All lines of the following material must be written out exactly as they appear.
- Opening Delimiter -
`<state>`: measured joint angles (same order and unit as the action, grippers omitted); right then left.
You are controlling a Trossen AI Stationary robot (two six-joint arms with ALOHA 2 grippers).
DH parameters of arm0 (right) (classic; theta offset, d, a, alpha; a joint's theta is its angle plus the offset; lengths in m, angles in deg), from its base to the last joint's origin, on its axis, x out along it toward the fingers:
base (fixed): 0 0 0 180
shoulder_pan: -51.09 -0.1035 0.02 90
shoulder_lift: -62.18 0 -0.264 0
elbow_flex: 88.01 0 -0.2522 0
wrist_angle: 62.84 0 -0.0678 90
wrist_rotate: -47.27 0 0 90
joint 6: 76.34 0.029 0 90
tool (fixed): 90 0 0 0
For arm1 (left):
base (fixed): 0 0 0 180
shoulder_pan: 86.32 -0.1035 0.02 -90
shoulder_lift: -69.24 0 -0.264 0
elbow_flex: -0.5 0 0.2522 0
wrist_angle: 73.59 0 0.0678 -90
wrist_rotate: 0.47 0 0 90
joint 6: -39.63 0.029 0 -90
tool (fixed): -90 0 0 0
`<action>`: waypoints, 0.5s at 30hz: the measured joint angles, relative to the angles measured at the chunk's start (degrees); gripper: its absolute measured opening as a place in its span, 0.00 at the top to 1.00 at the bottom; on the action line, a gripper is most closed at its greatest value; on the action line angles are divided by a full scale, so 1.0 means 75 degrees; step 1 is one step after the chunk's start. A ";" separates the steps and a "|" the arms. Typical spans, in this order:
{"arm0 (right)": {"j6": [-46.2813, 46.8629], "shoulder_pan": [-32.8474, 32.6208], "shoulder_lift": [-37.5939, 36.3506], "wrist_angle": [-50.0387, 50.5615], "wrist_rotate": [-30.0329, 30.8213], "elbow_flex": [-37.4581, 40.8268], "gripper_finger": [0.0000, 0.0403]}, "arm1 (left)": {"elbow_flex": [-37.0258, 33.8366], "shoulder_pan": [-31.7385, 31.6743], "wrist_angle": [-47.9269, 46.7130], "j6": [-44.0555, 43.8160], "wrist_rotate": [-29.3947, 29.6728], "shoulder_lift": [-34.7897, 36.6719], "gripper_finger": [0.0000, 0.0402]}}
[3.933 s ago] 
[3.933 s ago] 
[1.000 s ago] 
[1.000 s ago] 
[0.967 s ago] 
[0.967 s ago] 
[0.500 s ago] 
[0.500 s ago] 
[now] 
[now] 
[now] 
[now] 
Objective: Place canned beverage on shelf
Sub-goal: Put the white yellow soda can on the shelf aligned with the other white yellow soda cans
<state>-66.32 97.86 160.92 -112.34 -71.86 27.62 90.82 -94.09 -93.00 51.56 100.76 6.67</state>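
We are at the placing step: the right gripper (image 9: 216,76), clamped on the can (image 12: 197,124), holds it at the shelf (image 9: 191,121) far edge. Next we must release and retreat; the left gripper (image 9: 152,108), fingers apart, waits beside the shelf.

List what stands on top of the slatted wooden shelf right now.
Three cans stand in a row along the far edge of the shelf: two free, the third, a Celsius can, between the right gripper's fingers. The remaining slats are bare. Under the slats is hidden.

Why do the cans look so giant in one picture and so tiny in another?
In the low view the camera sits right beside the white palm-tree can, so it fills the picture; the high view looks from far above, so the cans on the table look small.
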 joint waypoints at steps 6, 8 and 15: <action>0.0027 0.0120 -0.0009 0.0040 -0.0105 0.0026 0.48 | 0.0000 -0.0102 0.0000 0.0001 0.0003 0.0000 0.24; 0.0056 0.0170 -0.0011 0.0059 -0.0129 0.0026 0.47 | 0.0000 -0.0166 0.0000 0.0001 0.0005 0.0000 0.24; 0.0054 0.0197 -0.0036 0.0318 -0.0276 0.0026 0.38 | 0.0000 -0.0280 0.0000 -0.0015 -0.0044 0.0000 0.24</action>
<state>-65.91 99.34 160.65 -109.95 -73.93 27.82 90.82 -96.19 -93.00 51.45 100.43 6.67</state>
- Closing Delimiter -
● ANSWER TO THIS EXERCISE
`<state>`: measured joint angles (same order and unit as the action, grippers omitted); right then left.
You are controlling a Trossen AI Stationary robot (two six-joint arms with ALOHA 2 grippers).
DH parameters of arm0 (right) (classic; theta offset, d, a, alpha; a joint's theta is its angle plus the offset; lengths in m, angles in deg), from its base to the last joint's origin, on its axis, x out along it toward the fingers:
base (fixed): 0 0 0 180
shoulder_pan: -51.09 -0.1035 0.02 90
shoulder_lift: -62.18 0 -0.264 0
elbow_flex: 88.01 0 -0.2522 0
wrist_angle: 62.84 0 -0.0678 90
wrist_rotate: -47.27 0 0 90
joint 6: 76.34 0.029 0 90
tool (fixed): 90 0 0 0
For arm1 (left):
base (fixed): 0 0 0 180
shoulder_pan: 86.32 -0.1035 0.02 -90
shoulder_lift: -69.24 0 -0.264 0
elbow_flex: -0.5 0 0.2522 0
wrist_angle: 73.59 0 0.0678 -90
wrist_rotate: 0.47 0 0 90
joint 6: -39.63 0.029 0 -90
tool (fixed): -90 0 0 0
`<action>`: waypoints, 0.5s at 30hz: the measured joint angles, relative to the angles measured at the chunk's start (degrees); gripper: its absolute measured opening as a place in its span, 0.00 at the top to 1.00 at the bottom; on the action line, a gripper is most closed at its greatest value; on the action line angles are divided by a full scale, so 1.0 means 75 degrees; step 1 is one step after the chunk's start. A ";" separates the steps and a "|" the arms. Typical spans, in this order:
{"arm0 (right)": {"j6": [-46.2813, 46.8629], "shoulder_pan": [-32.8474, 32.6208], "shoulder_lift": [-37.5939, 36.3506], "wrist_angle": [-50.0387, 50.5615], "wrist_rotate": [-30.0329, 30.8213], "elbow_flex": [-37.4581, 40.8268], "gripper_finger": [0.0000, 0.0403]}, "arm1 (left)": {"elbow_flex": [-37.0258, 33.8366], "shoulder_pan": [-31.7385, 31.6743], "wrist_angle": [-47.9269, 46.7130], "j6": [-44.0555, 43.8160], "wrist_rotate": [-29.3947, 29.6728], "shoulder_lift": [-34.7897, 36.6719], "gripper_finger": [0.0000, 0.0402]}}
[3.933 s ago] 
[3.933 s ago] 
[1.000 s ago] 
[1.000 s ago] 
[0.967 s ago] 
[0.967 s ago] 
[0.500 s ago] 
[0.500 s ago] 
[now] 
[now] 
[now] 
[now] 
Objective: Place canned beverage on shelf
Sub-goal: Put the white yellow soda can on the shelf aligned with the other white yellow soda cans
<state>-66.32 97.86 160.92 -112.34 -71.86 27.62 90.82 -94.09 -93.00 51.56 100.76 6.67</state>
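We are at the placing step: the right gripper (image 9: 216,76), clamped on the can (image 12: 197,124), holds it at the shelf (image 9: 191,121) far edge. Next we must release and retreat; the left gripper (image 9: 152,108), fingers apart, waits beside the shelf.

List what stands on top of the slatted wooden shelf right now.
Three cans stand in a row along the far edge of the shelf: two free, the third, a Celsius can, between the right gripper's fingers. The remaining slats are bare. Under the slats is hidden.

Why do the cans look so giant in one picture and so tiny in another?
In the low view the camera sits right beside the white palm-tree can, so it fills the picture; the high view looks from far above, so the cans on the table look small.
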 joint waypoints at steps 6, 8 and 15: <action>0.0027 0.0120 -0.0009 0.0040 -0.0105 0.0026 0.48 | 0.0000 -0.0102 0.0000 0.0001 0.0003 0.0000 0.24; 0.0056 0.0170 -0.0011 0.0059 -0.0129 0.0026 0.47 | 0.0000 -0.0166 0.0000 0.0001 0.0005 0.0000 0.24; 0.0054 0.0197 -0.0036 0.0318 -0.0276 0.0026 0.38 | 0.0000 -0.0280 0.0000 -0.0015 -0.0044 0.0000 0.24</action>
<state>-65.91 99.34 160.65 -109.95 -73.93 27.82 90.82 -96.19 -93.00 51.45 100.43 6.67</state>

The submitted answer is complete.